The book's fourth part, as the class turns to Jane Austen, turns its focus on the Islamic Revolution's madness when it comes to women. There are too many absurdities to cover within a short review. The banning of nail polish and makeup, the government mandated wardrobe hiding nearly all outward signs of one’s physique, the absurdity of monstrous sheets hung at beaches to segregate the sexes, not to mention the aforementioned Sharia-based nine year old marriage age. This prompts one class wit to remark, "It is a truth universally acknowledged that a Muslim man with or without a good fortune must be in need of a nine year old virgin wife."

Which is not to say that everyone else is less oppressed. Going to a concert, one of the few frowned upon but grudgingly accepted entertainments, the crowd is reminded not to behave in a non-Islamic way, which is to say they are warned against showing any emotion or enjoyment. Imagine! A concert of wooden faced musicians, denied even the physicality of swaying or tapping their feet, playing the music of The Mambo Kings to a likewise stoic and immobile crowd. Even applause is silenced by the Revolutionary Guards who stand in attendance, ready to crush even the slightest manifestation of enjoyment.

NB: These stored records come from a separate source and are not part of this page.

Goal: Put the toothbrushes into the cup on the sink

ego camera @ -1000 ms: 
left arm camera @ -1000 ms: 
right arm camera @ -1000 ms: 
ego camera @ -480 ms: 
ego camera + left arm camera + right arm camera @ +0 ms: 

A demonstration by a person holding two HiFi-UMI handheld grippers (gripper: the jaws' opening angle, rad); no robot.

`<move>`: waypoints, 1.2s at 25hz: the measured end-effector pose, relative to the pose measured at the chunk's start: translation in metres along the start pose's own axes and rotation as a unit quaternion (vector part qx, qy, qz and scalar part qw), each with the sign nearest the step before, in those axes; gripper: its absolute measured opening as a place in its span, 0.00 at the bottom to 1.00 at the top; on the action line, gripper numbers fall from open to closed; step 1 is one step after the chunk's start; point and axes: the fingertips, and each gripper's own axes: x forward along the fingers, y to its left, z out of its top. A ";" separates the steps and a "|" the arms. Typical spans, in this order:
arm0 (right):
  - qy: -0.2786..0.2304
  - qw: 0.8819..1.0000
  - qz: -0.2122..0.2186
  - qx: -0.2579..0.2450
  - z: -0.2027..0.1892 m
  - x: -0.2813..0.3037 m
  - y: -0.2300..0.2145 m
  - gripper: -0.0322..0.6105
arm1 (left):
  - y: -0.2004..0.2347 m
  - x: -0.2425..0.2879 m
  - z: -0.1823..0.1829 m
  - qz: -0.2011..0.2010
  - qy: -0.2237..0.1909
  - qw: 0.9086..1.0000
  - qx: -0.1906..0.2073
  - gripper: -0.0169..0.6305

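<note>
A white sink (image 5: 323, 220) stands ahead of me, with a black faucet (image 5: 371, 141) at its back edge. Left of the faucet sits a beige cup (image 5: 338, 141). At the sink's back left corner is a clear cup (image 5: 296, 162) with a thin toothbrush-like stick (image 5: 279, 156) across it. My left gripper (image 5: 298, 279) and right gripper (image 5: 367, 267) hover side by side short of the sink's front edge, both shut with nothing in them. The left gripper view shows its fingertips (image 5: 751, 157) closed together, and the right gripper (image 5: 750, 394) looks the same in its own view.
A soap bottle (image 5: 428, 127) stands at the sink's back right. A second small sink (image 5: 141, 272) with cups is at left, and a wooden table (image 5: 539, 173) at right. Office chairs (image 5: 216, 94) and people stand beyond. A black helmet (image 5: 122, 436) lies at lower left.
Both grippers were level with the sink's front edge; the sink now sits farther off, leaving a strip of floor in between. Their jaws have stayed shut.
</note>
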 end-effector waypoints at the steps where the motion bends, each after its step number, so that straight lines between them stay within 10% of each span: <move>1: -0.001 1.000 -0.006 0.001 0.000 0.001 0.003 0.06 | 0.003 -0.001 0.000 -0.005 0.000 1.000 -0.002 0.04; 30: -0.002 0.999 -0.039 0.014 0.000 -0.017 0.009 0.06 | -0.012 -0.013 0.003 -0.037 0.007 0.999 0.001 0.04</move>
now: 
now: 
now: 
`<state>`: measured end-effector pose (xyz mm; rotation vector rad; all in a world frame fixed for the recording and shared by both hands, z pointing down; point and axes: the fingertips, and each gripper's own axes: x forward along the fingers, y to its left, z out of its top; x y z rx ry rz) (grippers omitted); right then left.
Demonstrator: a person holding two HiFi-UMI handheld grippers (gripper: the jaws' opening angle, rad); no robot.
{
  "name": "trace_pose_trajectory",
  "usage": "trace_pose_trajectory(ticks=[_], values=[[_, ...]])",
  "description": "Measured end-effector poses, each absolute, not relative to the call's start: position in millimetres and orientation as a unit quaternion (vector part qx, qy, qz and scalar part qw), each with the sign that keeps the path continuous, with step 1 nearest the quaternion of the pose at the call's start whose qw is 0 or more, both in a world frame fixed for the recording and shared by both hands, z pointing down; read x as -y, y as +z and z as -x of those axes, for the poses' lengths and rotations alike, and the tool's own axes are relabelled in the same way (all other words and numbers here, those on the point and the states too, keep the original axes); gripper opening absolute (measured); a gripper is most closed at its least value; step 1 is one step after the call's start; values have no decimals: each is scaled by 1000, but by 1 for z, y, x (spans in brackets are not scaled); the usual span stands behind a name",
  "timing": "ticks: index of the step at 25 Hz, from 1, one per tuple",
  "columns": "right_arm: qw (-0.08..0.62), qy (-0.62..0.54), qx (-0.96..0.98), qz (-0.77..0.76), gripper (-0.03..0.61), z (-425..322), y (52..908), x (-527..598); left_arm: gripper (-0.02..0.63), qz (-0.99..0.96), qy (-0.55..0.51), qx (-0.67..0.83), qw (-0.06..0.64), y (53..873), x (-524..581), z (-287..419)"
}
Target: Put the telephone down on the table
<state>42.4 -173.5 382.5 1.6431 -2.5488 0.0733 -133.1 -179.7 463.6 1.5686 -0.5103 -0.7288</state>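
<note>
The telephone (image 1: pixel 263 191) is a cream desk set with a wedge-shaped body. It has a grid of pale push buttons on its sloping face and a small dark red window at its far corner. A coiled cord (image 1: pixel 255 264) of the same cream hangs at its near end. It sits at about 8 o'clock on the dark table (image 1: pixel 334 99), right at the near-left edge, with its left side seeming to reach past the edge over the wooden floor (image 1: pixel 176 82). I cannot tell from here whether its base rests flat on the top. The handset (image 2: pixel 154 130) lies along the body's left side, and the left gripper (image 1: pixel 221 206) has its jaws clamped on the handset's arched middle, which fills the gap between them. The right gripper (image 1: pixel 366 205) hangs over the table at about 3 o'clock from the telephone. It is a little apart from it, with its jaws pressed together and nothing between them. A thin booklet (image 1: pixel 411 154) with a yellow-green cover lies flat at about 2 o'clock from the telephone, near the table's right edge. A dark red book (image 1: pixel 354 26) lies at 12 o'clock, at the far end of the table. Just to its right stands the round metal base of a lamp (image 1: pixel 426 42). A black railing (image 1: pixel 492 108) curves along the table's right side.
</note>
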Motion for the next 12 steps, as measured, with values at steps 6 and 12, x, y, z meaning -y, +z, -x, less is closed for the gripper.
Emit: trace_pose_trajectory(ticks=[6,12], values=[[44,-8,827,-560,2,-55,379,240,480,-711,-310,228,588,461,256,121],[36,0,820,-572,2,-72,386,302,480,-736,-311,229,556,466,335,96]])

Nevertheless, Nafisi constructs her book so admirably that she turns to society as a reflection of the novels being studied. Thus Henry James' revulsion to WWI is a meditation on the Iran-Iraq war, Gatsby turns on class consciousness and what is the appropriate future of which to dream, and Austen, while dominated by the idea of marriage and male/female relationships, also circles around behavior and its contradictions between private and public.

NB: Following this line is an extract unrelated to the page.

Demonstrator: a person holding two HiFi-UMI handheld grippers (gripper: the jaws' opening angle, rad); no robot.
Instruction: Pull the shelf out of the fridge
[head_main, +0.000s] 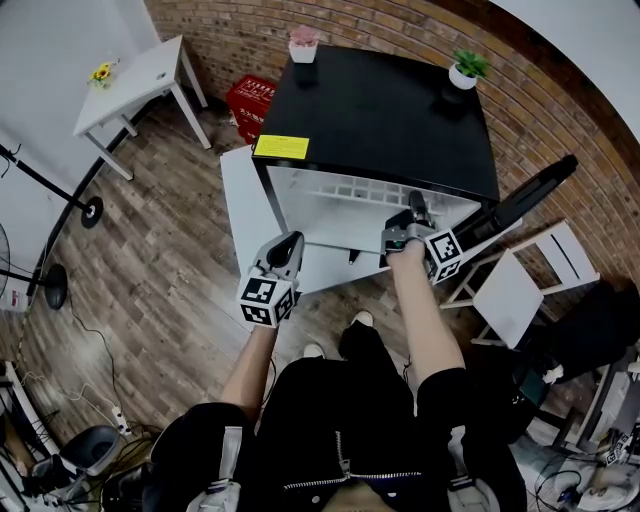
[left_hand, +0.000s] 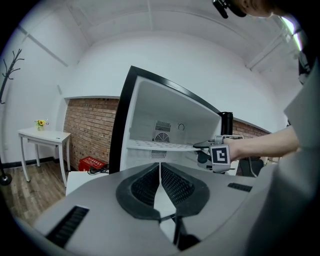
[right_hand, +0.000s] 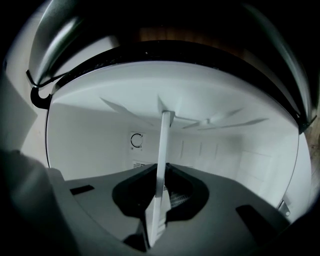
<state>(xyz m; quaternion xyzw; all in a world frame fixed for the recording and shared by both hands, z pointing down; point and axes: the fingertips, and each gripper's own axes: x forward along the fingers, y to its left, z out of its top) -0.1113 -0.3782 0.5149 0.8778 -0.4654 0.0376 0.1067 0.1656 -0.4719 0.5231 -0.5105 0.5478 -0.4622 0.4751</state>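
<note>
Right tongs (right_hand: 161, 172): pinching front edge of the shelf (left_hand: 160, 145), which sits level inside the fridge (head_main: 380, 110) | Left tongs (left_hand: 160, 170): pressed together, empty, set back | Judged: right hand nearer, draw straight toward you.

**Right claw clamped, left claw idle**

My right gripper (head_main: 417, 210) sits just right of centre in the head view. It is reached out ahead of my extended right forearm (head_main: 428, 315) and rolled onto its side. Its jaws are closed against the thin edge of the shelf (right_hand: 161, 150) that stands between them. My left gripper (head_main: 288, 248) hangs lower, left of centre, pointing nearly level, with its jaws pressed together on nothing. My left forearm (head_main: 248, 365) runs back toward the bottom of the frame.
</note>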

In hearing her stories, in listening to her disquisitions on what is important in novels, Nafisi reminds you of the best professors you’ve ever had. At turns insightful, funny, sensitive to the larger issues that ripple through an author’s work, and capable of expressing her beliefs directly in ways that challenge her listeners but with great respect, Nafisi has written a book that encapsulates a Great Literature class, an Iranian history class, and a good long chat with a friend. The result is nothing less than mesmerizing.

Lisette Lecat, the go-to voice for third world female narration, here seems to have slightly altered her accent to a vaguely Persian-ish sounding clip. She has a nice clear delivery, though I couldn’t shake the feeling that her narration was in part a character performance in and of itself. It was distracting only because I’m familiar with her voice from other books, though I suspect a minor gripe particular to myself.